Burnt out Hamilton Mountain lot a blank canvas for SMPL Design owner
Take a drive through Hamilton's east Mountain and you'll find most homes share a similar look: one to two storeys, brick exteriors, gravel driveways, well-kept yards.
Then there's Joel Tanner's house.
His three-bedroom, two-and-a-half bath bungalow on Sunning Hill Avenue deviates from the ordinary to mimic an architectural fantasy.
With a nuanced, mid-century design, the home's list of features knows no end. Consider its shape, lean and low-slung like something out of a Mad Men" set; its vegetated green roof that doubles as a habitat for birds and insects; its driveway made out of crushed white dolomite gravel; its solar-electric panels, elm veneer walls, tangy yellow front doors, tubular light fixtures, floor-to-ceiling glass doors.
To top it off, it was all built from scratch in just five months.
It's completely ridiculous," Tanner said.
The home was reduced to rubble in March 2019 after an overnight fire tore though its exterior and caused $1.2 million in damages.
A year later, it went on the market as a vacant lot.
While a prospective buyer looking for a family home might've seen the property as a money pit ready to burn cash, Tanner saw it as a blank canvas brimming with potential.
But he's quick to tell you his longtime realtor thought otherwise.
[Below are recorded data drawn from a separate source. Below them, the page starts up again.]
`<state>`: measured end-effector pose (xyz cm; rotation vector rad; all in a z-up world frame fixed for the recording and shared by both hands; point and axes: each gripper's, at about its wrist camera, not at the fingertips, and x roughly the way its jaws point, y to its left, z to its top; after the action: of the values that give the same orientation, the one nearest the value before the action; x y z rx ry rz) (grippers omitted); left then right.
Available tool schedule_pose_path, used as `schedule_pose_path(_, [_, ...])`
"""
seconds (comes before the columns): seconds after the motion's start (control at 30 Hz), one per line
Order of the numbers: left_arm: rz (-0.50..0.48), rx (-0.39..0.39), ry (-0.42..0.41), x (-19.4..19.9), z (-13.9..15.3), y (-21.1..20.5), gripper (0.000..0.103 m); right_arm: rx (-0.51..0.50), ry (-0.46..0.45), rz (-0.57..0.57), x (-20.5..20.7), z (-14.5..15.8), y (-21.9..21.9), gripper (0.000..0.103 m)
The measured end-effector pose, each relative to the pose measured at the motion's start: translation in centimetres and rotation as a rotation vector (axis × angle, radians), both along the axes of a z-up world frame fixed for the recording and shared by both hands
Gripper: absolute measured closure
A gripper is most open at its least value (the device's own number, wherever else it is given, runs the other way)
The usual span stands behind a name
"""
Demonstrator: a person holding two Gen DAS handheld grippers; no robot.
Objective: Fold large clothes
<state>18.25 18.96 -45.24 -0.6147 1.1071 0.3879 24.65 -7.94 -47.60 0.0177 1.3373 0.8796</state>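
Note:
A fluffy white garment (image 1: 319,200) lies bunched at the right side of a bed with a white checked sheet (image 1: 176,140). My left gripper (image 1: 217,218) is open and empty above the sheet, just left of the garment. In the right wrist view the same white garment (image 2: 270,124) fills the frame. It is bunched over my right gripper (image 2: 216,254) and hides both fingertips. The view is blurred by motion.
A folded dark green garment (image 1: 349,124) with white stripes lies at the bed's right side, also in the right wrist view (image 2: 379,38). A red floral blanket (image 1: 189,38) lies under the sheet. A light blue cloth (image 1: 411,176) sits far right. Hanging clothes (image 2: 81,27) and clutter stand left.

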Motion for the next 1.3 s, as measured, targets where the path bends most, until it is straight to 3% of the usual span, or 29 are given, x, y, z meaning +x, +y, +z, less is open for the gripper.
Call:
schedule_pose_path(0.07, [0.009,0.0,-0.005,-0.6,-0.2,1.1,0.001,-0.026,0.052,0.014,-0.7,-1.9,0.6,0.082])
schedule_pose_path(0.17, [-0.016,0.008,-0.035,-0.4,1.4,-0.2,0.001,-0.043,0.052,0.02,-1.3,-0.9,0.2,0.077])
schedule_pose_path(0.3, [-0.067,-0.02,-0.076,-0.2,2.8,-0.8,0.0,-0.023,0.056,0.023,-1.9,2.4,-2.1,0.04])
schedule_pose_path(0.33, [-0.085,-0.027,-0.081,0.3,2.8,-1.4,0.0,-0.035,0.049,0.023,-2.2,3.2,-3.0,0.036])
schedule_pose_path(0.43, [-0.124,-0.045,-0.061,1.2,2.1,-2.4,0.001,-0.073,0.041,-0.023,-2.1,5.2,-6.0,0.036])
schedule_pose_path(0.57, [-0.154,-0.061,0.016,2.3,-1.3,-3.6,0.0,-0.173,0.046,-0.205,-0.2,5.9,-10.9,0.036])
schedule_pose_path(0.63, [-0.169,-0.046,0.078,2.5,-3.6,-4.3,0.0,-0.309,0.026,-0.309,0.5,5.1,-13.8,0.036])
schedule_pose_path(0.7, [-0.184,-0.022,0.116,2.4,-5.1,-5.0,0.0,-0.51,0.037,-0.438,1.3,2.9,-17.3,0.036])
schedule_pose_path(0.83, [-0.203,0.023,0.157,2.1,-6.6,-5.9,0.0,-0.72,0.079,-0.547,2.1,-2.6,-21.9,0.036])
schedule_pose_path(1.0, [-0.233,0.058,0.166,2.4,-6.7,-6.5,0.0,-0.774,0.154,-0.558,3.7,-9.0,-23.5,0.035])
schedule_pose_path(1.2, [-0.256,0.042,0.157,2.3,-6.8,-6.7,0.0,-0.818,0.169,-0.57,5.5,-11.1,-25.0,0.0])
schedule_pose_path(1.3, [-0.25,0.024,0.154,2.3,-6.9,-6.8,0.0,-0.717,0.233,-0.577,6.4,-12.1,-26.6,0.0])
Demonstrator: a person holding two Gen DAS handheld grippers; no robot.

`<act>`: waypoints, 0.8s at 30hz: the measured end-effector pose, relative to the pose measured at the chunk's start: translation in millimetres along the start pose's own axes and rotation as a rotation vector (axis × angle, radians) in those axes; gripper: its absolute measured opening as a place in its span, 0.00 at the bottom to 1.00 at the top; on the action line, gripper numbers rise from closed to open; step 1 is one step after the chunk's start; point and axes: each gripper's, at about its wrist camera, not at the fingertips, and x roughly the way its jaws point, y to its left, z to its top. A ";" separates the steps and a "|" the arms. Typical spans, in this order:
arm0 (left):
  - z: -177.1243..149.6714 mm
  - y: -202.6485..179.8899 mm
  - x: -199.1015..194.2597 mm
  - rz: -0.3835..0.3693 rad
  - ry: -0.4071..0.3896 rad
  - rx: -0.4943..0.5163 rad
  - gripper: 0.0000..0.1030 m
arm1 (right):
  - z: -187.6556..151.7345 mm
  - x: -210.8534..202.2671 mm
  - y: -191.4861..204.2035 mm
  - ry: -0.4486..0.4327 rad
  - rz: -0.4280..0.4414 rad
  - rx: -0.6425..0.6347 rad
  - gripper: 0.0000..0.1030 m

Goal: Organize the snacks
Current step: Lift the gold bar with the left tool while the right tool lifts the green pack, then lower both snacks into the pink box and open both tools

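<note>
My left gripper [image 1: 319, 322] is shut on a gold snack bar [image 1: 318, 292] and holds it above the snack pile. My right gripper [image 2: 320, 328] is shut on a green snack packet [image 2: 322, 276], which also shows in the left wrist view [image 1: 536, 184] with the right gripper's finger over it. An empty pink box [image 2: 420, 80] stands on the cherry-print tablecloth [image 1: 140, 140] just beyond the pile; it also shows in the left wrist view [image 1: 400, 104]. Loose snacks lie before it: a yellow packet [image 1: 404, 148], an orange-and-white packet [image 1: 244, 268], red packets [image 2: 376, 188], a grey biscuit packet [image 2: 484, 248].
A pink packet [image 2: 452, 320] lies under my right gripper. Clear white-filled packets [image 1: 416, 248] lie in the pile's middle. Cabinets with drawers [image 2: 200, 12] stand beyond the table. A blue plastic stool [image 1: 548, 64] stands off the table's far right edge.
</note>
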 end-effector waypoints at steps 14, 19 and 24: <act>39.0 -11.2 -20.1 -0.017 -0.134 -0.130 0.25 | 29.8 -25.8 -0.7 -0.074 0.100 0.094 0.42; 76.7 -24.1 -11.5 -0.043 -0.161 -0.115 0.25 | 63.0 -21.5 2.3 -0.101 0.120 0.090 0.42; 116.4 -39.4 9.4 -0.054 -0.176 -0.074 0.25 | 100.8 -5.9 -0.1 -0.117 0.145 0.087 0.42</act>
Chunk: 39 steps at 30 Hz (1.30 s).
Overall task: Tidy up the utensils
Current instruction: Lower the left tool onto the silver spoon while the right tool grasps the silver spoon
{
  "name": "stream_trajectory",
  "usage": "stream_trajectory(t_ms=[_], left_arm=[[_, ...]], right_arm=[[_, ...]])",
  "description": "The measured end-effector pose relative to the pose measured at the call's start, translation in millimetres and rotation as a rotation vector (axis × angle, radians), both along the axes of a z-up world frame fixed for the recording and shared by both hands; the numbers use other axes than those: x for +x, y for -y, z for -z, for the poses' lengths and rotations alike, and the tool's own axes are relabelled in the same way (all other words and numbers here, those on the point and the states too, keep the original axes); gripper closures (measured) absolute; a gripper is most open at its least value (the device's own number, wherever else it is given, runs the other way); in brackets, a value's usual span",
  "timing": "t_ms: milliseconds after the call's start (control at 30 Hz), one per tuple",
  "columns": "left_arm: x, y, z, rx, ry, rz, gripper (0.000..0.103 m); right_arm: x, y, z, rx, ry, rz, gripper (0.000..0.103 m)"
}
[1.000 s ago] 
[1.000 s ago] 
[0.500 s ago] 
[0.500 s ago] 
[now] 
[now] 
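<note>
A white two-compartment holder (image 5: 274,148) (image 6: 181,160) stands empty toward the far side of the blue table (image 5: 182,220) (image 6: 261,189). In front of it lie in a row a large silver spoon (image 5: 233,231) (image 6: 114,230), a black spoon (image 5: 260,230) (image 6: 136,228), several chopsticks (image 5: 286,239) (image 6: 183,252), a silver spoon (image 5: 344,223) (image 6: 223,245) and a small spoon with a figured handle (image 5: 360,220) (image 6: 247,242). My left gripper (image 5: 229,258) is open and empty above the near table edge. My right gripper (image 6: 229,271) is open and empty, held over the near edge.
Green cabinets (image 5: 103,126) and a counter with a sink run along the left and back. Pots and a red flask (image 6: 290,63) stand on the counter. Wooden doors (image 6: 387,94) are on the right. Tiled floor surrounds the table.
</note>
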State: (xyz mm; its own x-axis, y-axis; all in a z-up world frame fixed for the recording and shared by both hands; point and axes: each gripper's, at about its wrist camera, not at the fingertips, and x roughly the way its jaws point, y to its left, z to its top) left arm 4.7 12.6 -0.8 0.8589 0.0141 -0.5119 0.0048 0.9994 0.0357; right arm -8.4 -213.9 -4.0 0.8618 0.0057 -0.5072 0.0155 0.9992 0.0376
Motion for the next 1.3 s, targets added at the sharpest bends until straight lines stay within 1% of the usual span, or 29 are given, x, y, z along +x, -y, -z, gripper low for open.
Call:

The first thing he said to me when I showed him the land was, You're a moron,'" said a chuckling Tanner, owner of SMPL Design Studio, a local architectural design firm. He said, Joel, you want to spend $650,000 on a parcel of land on the east Mountain. You need to maximize your dollar return, you need a basement, more square footage.'"
Tanner plunged anyway and bought the lot in January 2021.
Tanner said the goal for the picturesque bungalow - he and his wife's fourth Mountain home reno in the past decade, and their first from scratch - was never to make money.
This project was about building a high-calibre, architectural piece that was going to stand the test of time and meet our family's needs," said Tanner, who has two kids with his wife, Jackie. We had zero focus on return of investment."
Buying a vacant lot is one thing. Building a home on it is another.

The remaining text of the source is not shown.